### What the task requires
Reproduce only this part of the listing: the line with "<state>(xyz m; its", plus every line after it through the last.
___
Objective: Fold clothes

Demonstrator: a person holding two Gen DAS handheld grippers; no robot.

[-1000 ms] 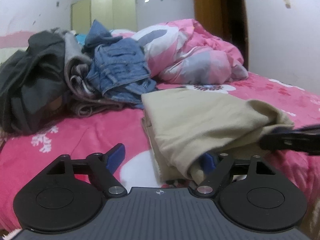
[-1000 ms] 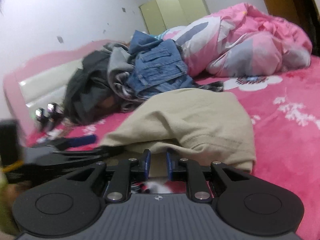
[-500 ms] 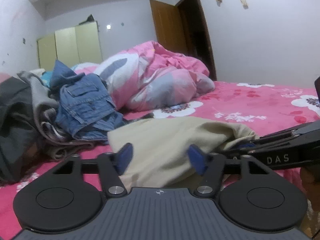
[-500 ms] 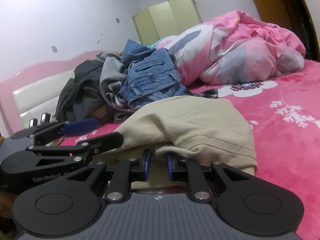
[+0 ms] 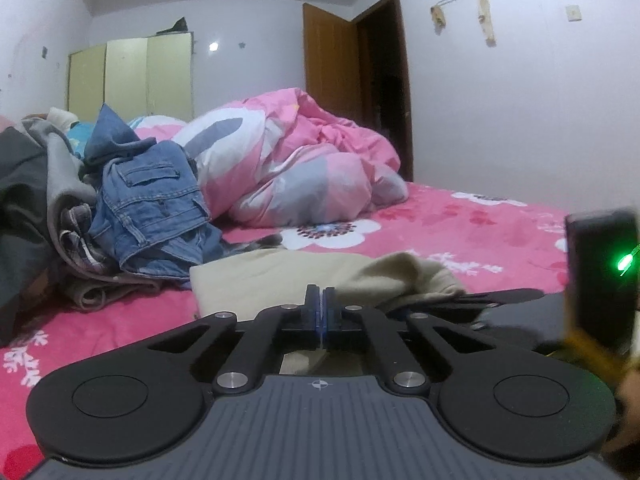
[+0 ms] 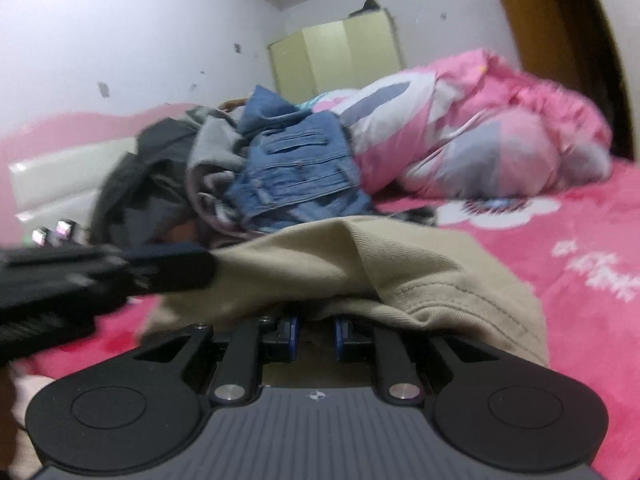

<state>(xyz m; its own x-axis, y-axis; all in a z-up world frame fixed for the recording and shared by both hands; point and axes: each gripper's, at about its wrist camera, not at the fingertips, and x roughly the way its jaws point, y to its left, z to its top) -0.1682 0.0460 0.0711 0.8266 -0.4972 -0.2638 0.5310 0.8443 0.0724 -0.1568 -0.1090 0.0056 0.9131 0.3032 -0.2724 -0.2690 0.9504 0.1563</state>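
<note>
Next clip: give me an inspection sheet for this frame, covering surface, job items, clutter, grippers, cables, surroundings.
Surface: bed with pink flowered sheet.
Job's things: beige garment, partly folded, near edge.
Clutter: denim pieces, grey and dark clothes heaped; pink duvet bunched behind.
Grippers: left gripper shut at the garment's edge, no cloth visible between its fingers; right gripper nearly closed under the garment's hem, grip not confirmed.
Cables: nothing seen.
Surroundings: wardrobe, open wooden door, white walls.
</note>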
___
### Exercise output
<state>(xyz m; its own x-axis, y-axis; all in a z-up world frame fixed for the recording and shared by both hands; point and axes: each gripper's, at about its wrist camera, not at the fingertips, and x roughly the way its jaws point, y to its left, z to its top) -0.1682 0.0460 0.0711 0.8266 -0.4972 -0.2638 0.5310 0.8443 0.0724 -0.1568 -0.1090 0.0056 0.9131 0.3032 -0.2724 -0.2690 0.9504 0.1563</state>
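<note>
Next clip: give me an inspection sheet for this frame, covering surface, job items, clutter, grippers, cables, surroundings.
Surface: bed with pink flowered sheet.
Job's things: beige garment, partly folded, near edge.
Clutter: denim pieces, grey and dark clothes heaped; pink duvet bunched behind.
Grippers: left gripper shut at the garment's edge, no cloth visible between its fingers; right gripper nearly closed under the garment's hem, grip not confirmed.
Cables: nothing seen.
Surroundings: wardrobe, open wooden door, white walls.
</note>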

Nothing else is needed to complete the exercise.